Task statement: For this task, copy the data that follows exactly, keeping every character.

Exercise data:
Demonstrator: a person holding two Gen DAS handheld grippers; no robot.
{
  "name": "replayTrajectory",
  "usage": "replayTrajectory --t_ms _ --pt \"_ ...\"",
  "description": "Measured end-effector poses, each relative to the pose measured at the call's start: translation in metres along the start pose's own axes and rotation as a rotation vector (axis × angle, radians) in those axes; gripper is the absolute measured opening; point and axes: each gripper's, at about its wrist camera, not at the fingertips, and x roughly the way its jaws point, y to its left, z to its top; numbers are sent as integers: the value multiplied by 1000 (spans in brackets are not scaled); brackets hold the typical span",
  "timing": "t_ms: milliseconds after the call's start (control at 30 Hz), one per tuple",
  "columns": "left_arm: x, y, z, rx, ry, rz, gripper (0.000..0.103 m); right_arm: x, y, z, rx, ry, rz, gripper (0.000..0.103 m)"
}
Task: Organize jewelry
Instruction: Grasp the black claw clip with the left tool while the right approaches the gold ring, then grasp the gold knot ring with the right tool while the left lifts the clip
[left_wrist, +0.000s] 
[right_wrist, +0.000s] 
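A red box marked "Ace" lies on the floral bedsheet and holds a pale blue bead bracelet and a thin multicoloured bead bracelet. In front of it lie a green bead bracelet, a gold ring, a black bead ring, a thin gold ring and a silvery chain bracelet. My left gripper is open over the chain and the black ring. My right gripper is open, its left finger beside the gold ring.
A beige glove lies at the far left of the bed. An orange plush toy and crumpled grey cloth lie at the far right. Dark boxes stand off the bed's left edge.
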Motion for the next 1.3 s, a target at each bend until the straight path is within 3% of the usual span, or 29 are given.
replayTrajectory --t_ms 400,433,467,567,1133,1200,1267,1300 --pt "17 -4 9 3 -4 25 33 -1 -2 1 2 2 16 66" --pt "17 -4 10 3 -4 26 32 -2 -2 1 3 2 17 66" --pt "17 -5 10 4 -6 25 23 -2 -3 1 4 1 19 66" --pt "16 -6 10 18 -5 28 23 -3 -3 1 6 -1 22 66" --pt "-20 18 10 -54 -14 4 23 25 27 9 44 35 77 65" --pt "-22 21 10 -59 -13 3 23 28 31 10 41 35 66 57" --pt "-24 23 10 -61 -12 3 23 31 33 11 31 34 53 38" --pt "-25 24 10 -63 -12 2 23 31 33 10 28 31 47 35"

Exercise answer:
Demonstrator: a person holding two Gen DAS handheld grippers; no robot.
{
  "name": "replayTrajectory",
  "usage": "replayTrajectory --t_ms _ --pt \"_ ...\"",
  "description": "Measured end-effector poses, each relative to the pose measured at the call's start: translation in metres along the start pose's own axes and rotation as a rotation vector (axis × angle, radians) in those axes; gripper is the absolute measured opening; point and axes: each gripper's, at about its wrist camera, not at the fingertips, and x roughly the way its jaws point, y to its left, z to its top; numbers are sent as integers: the value multiplied by 1000 (spans in brackets are not scaled); brackets hold the typical span",
  "timing": "t_ms: milliseconds after the call's start (control at 30 Hz), one per tuple",
  "columns": "left_arm: x, y, z, rx, ry, rz, gripper (0.000..0.103 m); right_arm: x, y, z, rx, ry, rz, gripper (0.000..0.103 m)"
}
Task: Organize jewelry
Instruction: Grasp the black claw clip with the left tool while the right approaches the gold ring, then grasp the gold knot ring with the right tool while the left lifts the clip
[left_wrist, +0.000s] 
[right_wrist, +0.000s] 
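A red box marked "Ace" lies on the floral bedsheet and holds a pale blue bead bracelet and a thin multicoloured bead bracelet. In front of it lie a green bead bracelet, a gold ring, a black bead ring, a thin gold ring and a silvery chain bracelet. My left gripper is open over the chain and the black ring. My right gripper is open, its left finger beside the gold ring.
A beige glove lies at the far left of the bed. An orange plush toy and crumpled grey cloth lie at the far right. Dark boxes stand off the bed's left edge.
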Motion for the next 1.3 s, a target at each bend until the straight path is within 3% of the usual span, or 29 are given.
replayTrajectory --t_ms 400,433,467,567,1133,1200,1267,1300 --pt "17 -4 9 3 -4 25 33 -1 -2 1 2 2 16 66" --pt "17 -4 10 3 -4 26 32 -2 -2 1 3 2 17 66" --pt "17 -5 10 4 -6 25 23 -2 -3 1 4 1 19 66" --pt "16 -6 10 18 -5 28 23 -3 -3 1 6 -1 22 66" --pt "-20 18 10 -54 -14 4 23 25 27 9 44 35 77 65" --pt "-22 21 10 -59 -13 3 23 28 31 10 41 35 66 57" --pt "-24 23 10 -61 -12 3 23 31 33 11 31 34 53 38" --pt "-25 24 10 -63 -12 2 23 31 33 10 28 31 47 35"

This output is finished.